> [Problem to work on]:
Please retype exactly the lines from the one containing "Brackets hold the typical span" through the end of the records, leaving out the pictures.

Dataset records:
********************

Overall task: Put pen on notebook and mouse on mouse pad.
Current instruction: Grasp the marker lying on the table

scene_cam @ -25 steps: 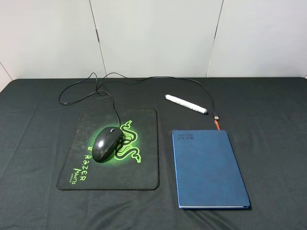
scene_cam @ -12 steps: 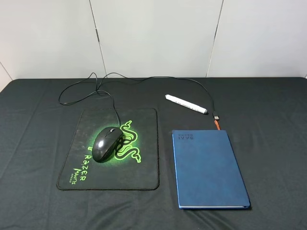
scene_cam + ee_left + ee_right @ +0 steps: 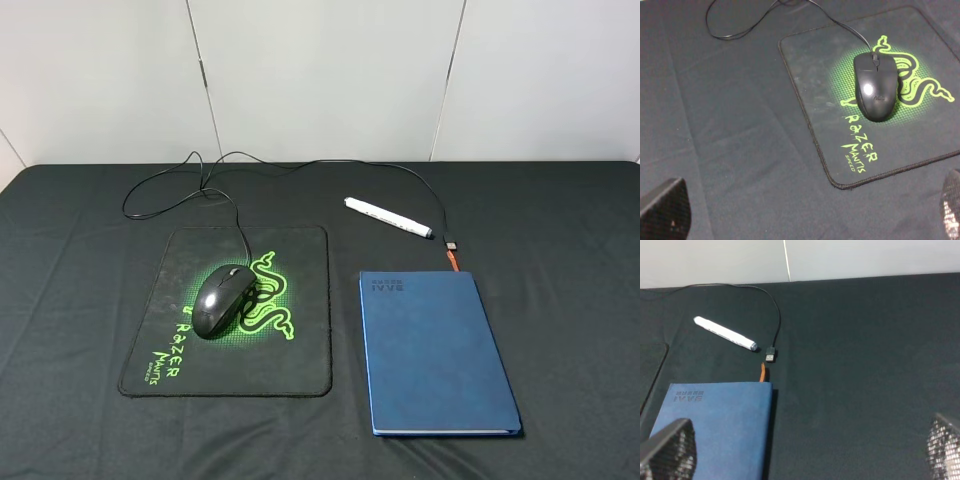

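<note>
The black mouse (image 3: 221,300) (image 3: 875,86) rests on the black Razer mouse pad (image 3: 300,350) (image 3: 810,75), over the green logo. Its thin cable (image 3: 300,165) loops back and across to a USB plug (image 3: 451,243) (image 3: 770,356). The white pen (image 3: 388,217) (image 3: 725,333) lies on the cloth behind the dark blue notebook (image 3: 432,350) (image 3: 715,425), apart from it. An orange ribbon (image 3: 455,260) (image 3: 763,373) sticks out of the notebook's far edge. Neither arm shows in the high view. My left gripper (image 3: 805,215) and right gripper (image 3: 810,450) are open, only fingertips (image 3: 665,207) (image 3: 670,447) showing.
A black cloth (image 3: 560,250) covers the whole table. A white panelled wall (image 3: 320,70) stands behind the table's far edge. The USB plug lies between the pen's grey tip and the notebook's far corner.
</note>
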Tool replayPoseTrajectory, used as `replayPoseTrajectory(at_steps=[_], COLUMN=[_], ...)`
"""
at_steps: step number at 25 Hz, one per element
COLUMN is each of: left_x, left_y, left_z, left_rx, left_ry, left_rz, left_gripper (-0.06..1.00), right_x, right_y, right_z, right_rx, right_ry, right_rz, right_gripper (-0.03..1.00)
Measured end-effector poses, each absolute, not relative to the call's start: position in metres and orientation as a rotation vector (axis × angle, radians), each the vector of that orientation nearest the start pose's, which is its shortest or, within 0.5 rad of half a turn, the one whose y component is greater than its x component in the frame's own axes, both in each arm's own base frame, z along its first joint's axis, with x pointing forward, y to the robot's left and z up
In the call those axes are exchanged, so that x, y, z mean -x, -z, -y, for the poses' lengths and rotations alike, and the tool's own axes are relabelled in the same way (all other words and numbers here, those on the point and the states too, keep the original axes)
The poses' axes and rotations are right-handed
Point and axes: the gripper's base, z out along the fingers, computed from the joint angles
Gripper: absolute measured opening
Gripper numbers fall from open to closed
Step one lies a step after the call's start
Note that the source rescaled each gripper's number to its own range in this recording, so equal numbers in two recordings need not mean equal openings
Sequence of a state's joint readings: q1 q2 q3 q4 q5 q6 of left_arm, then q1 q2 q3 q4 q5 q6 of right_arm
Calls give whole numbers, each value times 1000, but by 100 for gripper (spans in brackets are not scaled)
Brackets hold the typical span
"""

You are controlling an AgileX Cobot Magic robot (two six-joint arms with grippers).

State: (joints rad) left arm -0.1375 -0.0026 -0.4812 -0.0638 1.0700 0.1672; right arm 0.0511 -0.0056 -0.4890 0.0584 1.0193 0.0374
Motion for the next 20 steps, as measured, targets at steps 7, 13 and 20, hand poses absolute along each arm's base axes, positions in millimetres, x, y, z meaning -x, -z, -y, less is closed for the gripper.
replayPoseTrajectory(at_steps=[7, 13, 20], left_x=[4, 4, 4], left_y=[-272, -272, -272], left_z=[5, 5, 5], left_rx=[-316, -316, -316], left_ry=[58, 58, 58], left_rz=[-2042, -2042, -2042], left_gripper=[100, 100, 100], right_x=[3, 3, 3], right_y=[-278, -278, -278], right_z=[-4, -4, -4], right_rx=[15, 15, 15], right_ry=[-126, -126, -127], right_rz=[-2009, -2009, -2009], right_gripper=[100, 100, 100])
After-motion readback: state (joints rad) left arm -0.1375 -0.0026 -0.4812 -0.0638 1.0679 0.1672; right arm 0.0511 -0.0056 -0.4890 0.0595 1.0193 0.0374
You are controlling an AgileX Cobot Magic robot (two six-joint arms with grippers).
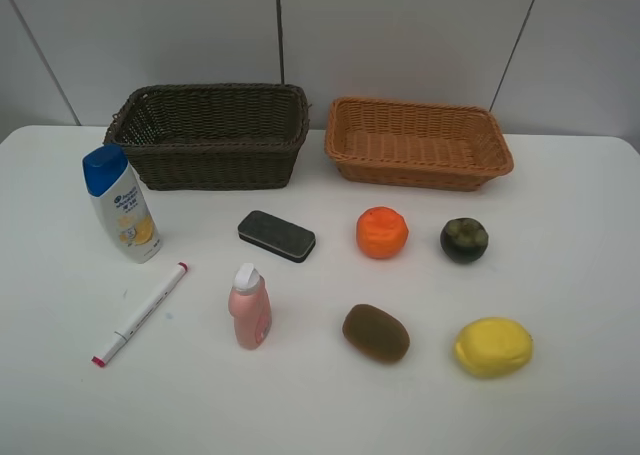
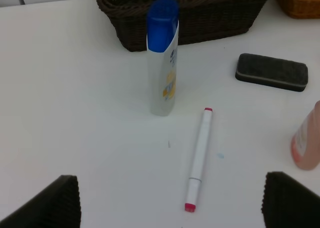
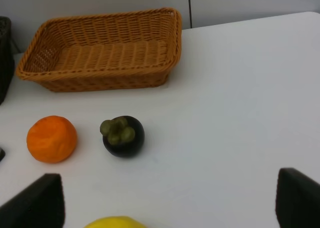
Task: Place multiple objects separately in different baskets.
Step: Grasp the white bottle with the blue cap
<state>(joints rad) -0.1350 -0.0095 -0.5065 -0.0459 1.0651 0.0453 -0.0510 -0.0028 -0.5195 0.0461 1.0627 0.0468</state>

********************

> [Output below]:
Brackets hold the typical span
"""

You are controlling an AgileX Cobot Magic robot (two six-joint arms with grippers).

State: (joints rad) left arm -0.1375 -0.0026 -0.4812 -0.0638 1.0700 0.1672; right arm 0.0511 -0.0056 -0.4890 0.0584 1.0193 0.0374
Motion for the next 20 steps, as measured, targets at steps 7, 13 and 20, hand poses absolute along each arm's base axes, positions in millimetres, x, y, z meaning -x, -z, -y, less is closed for the gripper.
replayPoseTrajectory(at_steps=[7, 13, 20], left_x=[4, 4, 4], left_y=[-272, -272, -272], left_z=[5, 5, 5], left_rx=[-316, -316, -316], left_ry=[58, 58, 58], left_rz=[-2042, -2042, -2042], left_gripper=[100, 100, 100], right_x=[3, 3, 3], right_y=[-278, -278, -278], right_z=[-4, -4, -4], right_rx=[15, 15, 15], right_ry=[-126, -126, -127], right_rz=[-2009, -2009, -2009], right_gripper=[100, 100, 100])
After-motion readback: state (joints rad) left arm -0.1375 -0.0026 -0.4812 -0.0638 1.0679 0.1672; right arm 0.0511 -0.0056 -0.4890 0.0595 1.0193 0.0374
You are controlling an AgileX Cobot Magic robot (two six-joint arms with grippers).
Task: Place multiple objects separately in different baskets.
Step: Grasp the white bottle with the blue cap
<state>(joints rad) -0.1350 -0.0095 -0.5065 -0.0459 1.0651 0.0453 -0.0510 -0.0028 -0.5195 0.0461 1.0627 0.0468</state>

That completes the answer to this exercise.